ClickHouse Powers Dassana’s Security Data Lake

We would like to welcome Gaurav Kumar, Founder and CEO of Dassana as a guest to our blog today. Read on to hear why they chose ClickHouse for their Security Data Lake which consolidates disparate data sources to provide contextualized data insights.

Challenge with SIEMs #

Modern enterprises have made significant investments in security products in recent years due to increased cyber risks and their impact on businesses. From little to no visibility, customers now have more visibility than they can manage. A typical large enterprise today uses more than a dozen security technologies. These tools emit data in various shapes and sizes, making it harder to make sense of the data.

For example, if you are tasked with creating a simple executive dashboard that shows the cybersecurity posture of various business units, how will you go about it? Perhaps you want to show how long each business takes to resolve security issues (mean-time-to-remediation)? How about ranking business units by SLA violations?

In the screenshot above Dassana provides an interesting insight: there is a spike in SLA violations for medium level severity issues. We can also see which team is likely responsible for this (the Finance team). All of the visualizations in Dassana are drill-downs so we can find out the underlying reason. Without Dassana, security teams would have spent countless hours fetching data from different sources and normalizing it.

These seemingly simple questions are painfully answered today by writing complex SIEM queries (if you are lucky, all the data is being sent to SIEM). But then, even modern SIEMs are designed for immutable time series event data, e.g. logs.
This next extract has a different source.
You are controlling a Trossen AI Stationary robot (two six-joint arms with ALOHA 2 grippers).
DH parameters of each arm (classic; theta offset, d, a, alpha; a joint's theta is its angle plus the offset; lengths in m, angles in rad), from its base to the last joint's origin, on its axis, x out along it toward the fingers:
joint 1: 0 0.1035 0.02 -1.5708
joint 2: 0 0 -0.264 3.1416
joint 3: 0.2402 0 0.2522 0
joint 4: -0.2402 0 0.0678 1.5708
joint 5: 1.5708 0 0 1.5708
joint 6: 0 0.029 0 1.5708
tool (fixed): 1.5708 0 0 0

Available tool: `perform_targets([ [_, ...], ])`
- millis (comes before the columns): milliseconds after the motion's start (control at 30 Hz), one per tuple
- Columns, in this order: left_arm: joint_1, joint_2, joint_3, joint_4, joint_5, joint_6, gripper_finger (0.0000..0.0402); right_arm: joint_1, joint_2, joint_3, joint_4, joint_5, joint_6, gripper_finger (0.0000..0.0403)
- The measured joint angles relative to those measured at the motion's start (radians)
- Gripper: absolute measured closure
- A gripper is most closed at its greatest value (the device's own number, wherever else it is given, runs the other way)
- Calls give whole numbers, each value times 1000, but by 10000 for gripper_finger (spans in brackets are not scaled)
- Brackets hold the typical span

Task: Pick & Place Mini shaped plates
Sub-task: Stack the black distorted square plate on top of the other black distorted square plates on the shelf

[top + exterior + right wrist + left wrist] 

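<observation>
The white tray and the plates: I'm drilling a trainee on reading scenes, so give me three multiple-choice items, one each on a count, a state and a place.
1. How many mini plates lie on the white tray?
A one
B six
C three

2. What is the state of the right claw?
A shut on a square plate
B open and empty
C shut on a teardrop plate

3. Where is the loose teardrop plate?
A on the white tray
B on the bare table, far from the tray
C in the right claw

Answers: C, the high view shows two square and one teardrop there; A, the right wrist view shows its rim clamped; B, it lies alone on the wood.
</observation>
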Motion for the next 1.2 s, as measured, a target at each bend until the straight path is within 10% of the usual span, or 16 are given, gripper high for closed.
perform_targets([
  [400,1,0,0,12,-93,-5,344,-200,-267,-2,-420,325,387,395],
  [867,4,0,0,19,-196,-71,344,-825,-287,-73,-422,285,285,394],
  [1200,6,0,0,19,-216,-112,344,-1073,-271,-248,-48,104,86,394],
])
But security data is much more than just logs. For example, the state of an alert could be “open” or “closed”. Say you want to find out how many alerts are in an “open” state, how will you go about it? If the alert was in an “open” state an hour ago, and you sent that event to a SIEM but now the alert state has changed to “closed”, can you send an update request to your SIEM updating the alert state from “open” to “closed”? Of course, you can’t, it is called immutable for a reason. So the solution to this problem is re-inserting the updated data, and then just querying the most recent data. These are called last point queries and are quite notorious when run on append-only systems like SIEMs.

Not only the fundamental “mutating” nature of security data makes SIEMs hard to operate, but SIEMs companies have also stopped innovating and investing in solving basic problems such as data normalization. What AWS calls an “account” id, GCP calls it a “project” id, and Azure calls it a “subscription” id. Wouldn’t it be beautiful if we can just normalize these things and call them something like “AssetContainerId”. This way, if the system supports SQL, you can just write queries like -

select count(*) as count,assetContainerID from findings where status='open' group by assetContainerID

In the above example, we are showing the count of assets grouped by normalized asset type.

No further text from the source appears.